EXERCISE BRIEF » Line by line, return the material below exactly as it reads.

══ PROVIDED DATA ══

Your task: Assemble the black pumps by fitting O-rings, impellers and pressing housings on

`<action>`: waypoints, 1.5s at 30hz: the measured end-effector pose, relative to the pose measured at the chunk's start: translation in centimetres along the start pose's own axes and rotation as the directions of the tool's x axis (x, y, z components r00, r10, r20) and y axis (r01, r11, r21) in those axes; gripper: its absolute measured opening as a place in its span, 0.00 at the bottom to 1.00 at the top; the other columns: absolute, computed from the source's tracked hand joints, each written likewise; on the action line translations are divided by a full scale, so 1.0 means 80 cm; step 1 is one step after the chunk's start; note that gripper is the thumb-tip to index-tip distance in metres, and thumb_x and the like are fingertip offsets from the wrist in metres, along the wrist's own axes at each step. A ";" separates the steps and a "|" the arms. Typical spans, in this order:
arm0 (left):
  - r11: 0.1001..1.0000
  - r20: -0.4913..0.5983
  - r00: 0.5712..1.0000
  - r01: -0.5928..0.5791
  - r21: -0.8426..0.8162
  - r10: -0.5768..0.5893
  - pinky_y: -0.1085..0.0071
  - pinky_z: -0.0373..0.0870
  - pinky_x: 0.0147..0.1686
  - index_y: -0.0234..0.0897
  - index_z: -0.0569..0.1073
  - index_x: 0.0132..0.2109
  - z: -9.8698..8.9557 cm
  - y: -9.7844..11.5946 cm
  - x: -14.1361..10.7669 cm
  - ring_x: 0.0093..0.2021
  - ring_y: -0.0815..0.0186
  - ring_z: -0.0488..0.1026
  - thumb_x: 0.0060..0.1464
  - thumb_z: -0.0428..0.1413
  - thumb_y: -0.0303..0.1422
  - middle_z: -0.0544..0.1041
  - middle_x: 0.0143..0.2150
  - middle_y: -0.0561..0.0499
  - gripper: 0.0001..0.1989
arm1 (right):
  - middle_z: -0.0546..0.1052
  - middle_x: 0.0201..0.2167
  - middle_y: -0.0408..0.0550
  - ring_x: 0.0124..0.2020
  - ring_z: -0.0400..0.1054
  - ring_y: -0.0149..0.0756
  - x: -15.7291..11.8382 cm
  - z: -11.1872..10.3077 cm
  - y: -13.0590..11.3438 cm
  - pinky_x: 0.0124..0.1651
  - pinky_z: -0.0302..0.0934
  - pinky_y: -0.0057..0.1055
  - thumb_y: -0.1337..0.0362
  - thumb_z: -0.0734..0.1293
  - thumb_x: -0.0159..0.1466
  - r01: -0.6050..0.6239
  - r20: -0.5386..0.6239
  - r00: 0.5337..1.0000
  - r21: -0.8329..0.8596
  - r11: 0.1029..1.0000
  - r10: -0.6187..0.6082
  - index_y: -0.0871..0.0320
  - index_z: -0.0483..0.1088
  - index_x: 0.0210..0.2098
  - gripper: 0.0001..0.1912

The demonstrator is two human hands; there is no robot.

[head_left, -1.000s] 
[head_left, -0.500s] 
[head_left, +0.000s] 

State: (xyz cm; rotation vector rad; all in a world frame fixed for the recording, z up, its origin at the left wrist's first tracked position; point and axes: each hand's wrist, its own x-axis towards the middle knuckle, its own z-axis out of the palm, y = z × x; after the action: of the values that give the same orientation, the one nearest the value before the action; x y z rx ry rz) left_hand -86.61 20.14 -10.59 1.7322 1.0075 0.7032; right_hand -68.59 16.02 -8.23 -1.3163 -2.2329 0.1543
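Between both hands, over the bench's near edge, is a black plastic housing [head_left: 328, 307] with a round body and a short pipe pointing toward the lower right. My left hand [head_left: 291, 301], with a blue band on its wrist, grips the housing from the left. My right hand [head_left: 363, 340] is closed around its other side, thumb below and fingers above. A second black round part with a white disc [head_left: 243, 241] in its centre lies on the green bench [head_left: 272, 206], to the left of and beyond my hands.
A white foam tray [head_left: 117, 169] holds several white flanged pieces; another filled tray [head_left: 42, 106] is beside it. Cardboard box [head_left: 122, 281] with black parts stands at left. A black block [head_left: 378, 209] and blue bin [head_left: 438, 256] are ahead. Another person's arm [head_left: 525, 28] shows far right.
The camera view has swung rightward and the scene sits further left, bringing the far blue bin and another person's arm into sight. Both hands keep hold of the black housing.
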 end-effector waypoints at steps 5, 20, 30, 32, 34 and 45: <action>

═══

ANSWER BOX »
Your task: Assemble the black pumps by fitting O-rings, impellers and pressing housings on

`<action>`: waypoints, 1.5s at 30hz: the measured end-effector pose, relative to the pose measured at the chunk's start: translation in centimetres along the start pose's own axes and rotation as the directions of the tool's x axis (x, y, z components r00, r10, r20) and y axis (r01, r11, r21) in those axes; gripper: its absolute measured opening as a place in its span, 0.00 at the bottom to 1.00 at the top; the other columns: absolute, computed from the source's tracked hand joints, each written likewise; on the action line translations are divided by a full scale, so 1.0 means 80 cm; step 1 is one step after the chunk's start; note that gripper is the thumb-tip to index-tip distance in metres, and thumb_x and the like are fingertip offsets from the wrist in metres, along the wrist's own axes at each step. A ";" separates the steps and a "|" the arms. Typical spans, in this order:
arm0 (left):
  - r11: 0.1001..1.0000
  - r20: -0.4913..0.5983
  - r00: 0.5712..1.0000
  - r01: -0.5928..0.5791
  - r21: -0.8426..0.8162
  - r10: -0.5768..0.5893
  - pinky_y: -0.1085..0.0071
  - pinky_z: -0.0373..0.0870
  - pinky_x: 0.0147..0.1686
  - index_y: -0.0234..0.0897
  - index_z: -0.0569..0.1073
  - index_x: 0.0132..0.2109
  - z: -9.8698..8.9557 cm
  - y: -9.7844..11.5946 cm
  - x: -14.1361..10.7669 cm
  - ring_x: 0.0093..0.2021
  - ring_y: -0.0815..0.0186
  - ring_z: -0.0488..0.1026
  - thumb_x: 0.0060..0.1464
  - thumb_z: -0.0428..0.1413
  - thumb_y: -0.0303..0.1422
  - middle_z: -0.0544..0.1041
  - middle_x: 0.0143..0.2150
  - middle_y: -0.0561..0.0499
  - gripper: 0.0001..0.1989
arm1 (right):
  - middle_z: -0.0546..0.1052
  - middle_x: 0.0201..0.2167
  - middle_y: -0.0408..0.0550
  - ring_x: 0.0124..0.2020
  - ring_z: -0.0400..0.1054
  - ring_y: -0.0149..0.0756
  - x: -15.7291..11.8382 cm
  - z: -11.1872..10.3077 cm
  - y: -13.0590..11.3438 cm
  - pinky_x: 0.0124..0.1651
  - pinky_z: -0.0302..0.0934
  - pinky_y: -0.0057..0.1055
  - thumb_y: -0.1337..0.0362
  - thumb_z: -0.0734..0.1293
  - thumb_x: -0.0159..0.1466
  - r01: -0.6050..0.6239
  - r20: -0.5386..0.6239
  - r00: 0.5337..1.0000
  - r21: -0.8329..0.8596
  - r11: 0.1029..1.0000
  - r10: -0.6187..0.6082
  - index_y: -0.0871..0.0320
  - index_z: -0.0483..0.1088
  - index_x: 0.0210..0.2098
  - gripper: 0.0001..0.1912

The demonstrator is two human hands; there is no robot.

[head_left, -1.000s] 
[head_left, -0.500s] 
[head_left, +0.000s] 

State: (xyz cm; rotation vector rad; all in a world frame fixed for the recording, z up, its origin at the left wrist's first tracked position; point and axes: each hand's wrist, its own x-axis towards the middle knuckle, its own z-axis out of the palm, y = z × x; after the action: of the values that give the same orientation, the one nearest the value before the action; x y z rx ry rz) left_hand -86.61 20.14 -10.59 1.7322 1.0075 0.7032; right_hand -68.59 16.02 -8.23 -1.3163 -2.2329 0.1543
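Between both hands, over the bench's near edge, is a black plastic housing [head_left: 328, 307] with a round body and a short pipe pointing toward the lower right. My left hand [head_left: 291, 301], with a blue band on its wrist, grips the housing from the left. My right hand [head_left: 363, 340] is closed around its other side, thumb below and fingers above. A second black round part with a white disc [head_left: 243, 241] in its centre lies on the green bench [head_left: 272, 206], to the left of and beyond my hands.
A white foam tray [head_left: 117, 169] holds several white flanged pieces; another filled tray [head_left: 42, 106] is beside it. Cardboard box [head_left: 122, 281] with black parts stands at left. A black block [head_left: 378, 209] and blue bin [head_left: 438, 256] are ahead. Another person's arm [head_left: 525, 28] shows far right.
The camera view has swung rightward and the scene sits further left, bringing the far blue bin and another person's arm into sight. Both hands keep hold of the black housing.
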 end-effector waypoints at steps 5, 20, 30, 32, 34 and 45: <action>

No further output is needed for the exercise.